Whether you are requesting payment before or after completing work, be sure to issue a professional invoice on time and according to the schedule you agreed on as outlined in the contract. Set calendar reminders for yourself to issue invoices when appropriate, as long as you have also held up your end of the deal by starting and completing work by the deadlines you agreed upon. Sending invoices is a helpful way for you to track work that is paid or unpaid, and oftentimes is also a requirement of the client’s billing department or processes. Having a professional template already prepared will save you time when it needs to be sent.

7. Use an invoicing platform that sends automatic reminders

Sending late payment notifications for unpaid invoices through a service like Harvest is as easy as checking a box, and you have the ability to set the pacing as often as every day. By automating the process of sending reminders, you can focus on your regular day-to-day tasks and avoid being distracted often by having to remember and reach out to your client personally. Using an invoicing service to send the reminders for you is also a professional (and less personal) way to address the urgency of the matter. I also use Harvest for time tracking, and if you bill your client hourly, your invoices are easily calculated and and tracked within the platform.

8. Use an escrow platform like Upwork

I personally prefer using Upwork because it acts as a portfolio, a resume, a client-contractor meeting platform, and an escrow service all-in-one. The platform charges a percentage of your rates as a service fee which is steep for short-term projects but is worth it if you are not sure the client would otherwise be reputable or trustworthy, or if there is a potential for a long-term project. The more you earn from a single client, the smaller the percentage Upwork takes. In my opinion, the service fee is a small price to pay for the freedom of not having to issue invoices from my Upwork clients, or follow up with payments at all. All payments in the platform are charged to the client automatically and issued to the contractor automatically upon completion of work.

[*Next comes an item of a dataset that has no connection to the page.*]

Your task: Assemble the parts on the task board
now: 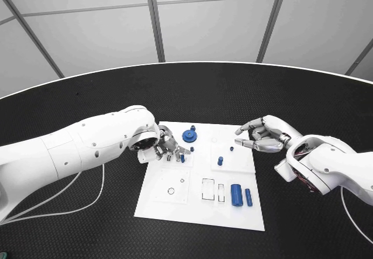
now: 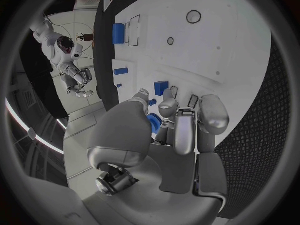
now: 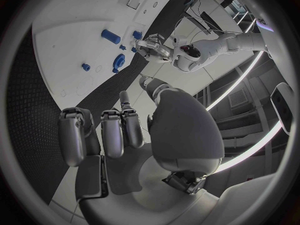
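Nearest the camera, at the lower middle of the head view, two blue cylinders lie side by side on the white task board (image 1: pixel 156 208): a fat cylinder (image 1: pixel 235 192) and a thin cylinder (image 1: pixel 248 197) just beside it, next to a couple of rectangular slots. Up at the board's top edge sits a round blue gear (image 1: pixel 189 135), and a few small blue pegs (image 1: pixel 220 160) stand around the middle.

Left hand (image 1: pixel 165 147) is over the board's upper left part, fingers curled in close around a small blue block (image 2: pixel 161 88); can't tell if it's really pinching it or just touching. Right hand (image 1: pixel 264 136) hovers at the board's upper right edge, fingers loosely bent and apart, nothing in them.
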`<state>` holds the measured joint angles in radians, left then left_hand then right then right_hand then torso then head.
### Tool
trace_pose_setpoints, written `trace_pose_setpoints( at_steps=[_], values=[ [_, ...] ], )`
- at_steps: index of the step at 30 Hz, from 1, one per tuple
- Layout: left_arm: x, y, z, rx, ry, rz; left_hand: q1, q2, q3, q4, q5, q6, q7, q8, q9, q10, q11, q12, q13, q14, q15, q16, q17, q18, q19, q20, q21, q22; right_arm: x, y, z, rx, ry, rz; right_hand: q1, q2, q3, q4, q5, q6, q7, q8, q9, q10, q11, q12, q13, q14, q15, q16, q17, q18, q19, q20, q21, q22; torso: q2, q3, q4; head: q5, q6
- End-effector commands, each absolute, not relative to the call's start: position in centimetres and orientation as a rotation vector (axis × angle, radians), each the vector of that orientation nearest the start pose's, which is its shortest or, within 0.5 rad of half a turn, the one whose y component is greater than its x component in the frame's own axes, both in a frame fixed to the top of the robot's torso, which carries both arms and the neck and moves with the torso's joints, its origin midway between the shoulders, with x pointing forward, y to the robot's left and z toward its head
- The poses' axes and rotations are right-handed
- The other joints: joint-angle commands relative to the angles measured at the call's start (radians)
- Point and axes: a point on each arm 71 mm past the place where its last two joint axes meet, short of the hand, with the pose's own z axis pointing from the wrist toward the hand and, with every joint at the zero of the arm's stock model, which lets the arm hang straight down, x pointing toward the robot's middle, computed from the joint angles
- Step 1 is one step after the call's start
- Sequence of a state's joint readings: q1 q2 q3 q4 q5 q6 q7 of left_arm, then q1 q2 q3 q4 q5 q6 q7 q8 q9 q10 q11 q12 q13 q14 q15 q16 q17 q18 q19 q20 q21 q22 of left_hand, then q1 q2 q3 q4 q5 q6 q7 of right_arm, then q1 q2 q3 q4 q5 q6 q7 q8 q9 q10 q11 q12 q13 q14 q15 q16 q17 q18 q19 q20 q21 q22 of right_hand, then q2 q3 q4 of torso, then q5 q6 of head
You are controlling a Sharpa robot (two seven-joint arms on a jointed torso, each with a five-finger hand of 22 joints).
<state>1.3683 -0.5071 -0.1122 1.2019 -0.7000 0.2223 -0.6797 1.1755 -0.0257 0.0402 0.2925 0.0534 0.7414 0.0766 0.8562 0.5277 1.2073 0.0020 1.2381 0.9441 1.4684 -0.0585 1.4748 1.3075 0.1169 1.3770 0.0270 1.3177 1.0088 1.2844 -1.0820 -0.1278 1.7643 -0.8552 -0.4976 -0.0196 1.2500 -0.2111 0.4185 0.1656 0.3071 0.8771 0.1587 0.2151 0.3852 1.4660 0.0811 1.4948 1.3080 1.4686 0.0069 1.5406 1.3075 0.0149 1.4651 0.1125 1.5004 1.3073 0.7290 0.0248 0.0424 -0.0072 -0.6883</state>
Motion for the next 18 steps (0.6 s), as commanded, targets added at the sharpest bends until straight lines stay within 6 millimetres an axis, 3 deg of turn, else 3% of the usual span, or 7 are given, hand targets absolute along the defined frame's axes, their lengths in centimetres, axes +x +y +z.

What to do if your client doesn’t make a payment

The most helpful tip I received when I found myself in a situation where a client didn’t make a payment was to continue being polite, professional, and respectful, but also personable. Understand the possibilities why your client may have difficulty making the payment, and consider accepting a payment plan to collect the money in installments over a period of months. This method requires a considerable amount of follow up, but increases your chances of recovering some or all of the money owed. Showing the client that you are willing to work with them on a solution without judgement can keep the line of communication open, which is necessary when attempting to recover your payment.

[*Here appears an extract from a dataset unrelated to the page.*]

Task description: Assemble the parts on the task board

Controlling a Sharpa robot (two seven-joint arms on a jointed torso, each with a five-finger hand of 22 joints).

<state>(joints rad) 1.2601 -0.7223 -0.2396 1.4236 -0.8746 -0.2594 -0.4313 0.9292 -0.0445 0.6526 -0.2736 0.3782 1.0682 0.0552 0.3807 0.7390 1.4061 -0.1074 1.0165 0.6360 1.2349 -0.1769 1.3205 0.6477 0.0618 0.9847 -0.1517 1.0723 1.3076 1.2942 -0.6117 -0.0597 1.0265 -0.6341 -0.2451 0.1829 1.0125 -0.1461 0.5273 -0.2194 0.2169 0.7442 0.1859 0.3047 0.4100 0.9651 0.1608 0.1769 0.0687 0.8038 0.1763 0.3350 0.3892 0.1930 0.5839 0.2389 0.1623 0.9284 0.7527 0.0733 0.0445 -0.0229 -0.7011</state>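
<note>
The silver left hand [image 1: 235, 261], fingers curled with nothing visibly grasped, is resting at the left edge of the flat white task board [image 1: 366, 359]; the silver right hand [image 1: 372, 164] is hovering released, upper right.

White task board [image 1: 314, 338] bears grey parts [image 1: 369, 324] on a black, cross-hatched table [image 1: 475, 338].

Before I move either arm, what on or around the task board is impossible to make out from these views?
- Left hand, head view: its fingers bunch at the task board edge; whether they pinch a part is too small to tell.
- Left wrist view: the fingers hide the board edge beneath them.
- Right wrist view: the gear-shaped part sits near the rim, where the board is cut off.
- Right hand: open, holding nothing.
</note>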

If continuing to be polite and personable hasn’t worked, you can shift your tone to be more serious while still remaining professional and respectful. If you have given your client additional time to make payments but they still haven’t paid, explain your situation and express that their late payment has caused great inconvenience for you and your financial planning. Remember it is important to keep the line of communication with your client open, and be honest. If you are considering sharing your experience with your peers, colleagues, or on a public review site like the BBB, voice your intentions to your client first, because doing so without warning may cut off any communication and prohibit you from ever seeing your payment. More extreme methods for recovering payments are to send their unpaid invoices to collections or factoring agencies, or taking your case to small claims court which is often expensive and widely considered to not be worth pursuing in most cases.

Have you ever had to deal with a client who didn’t pay on time? What did you do to recover that payment, and make sure it didn’t happen to you again?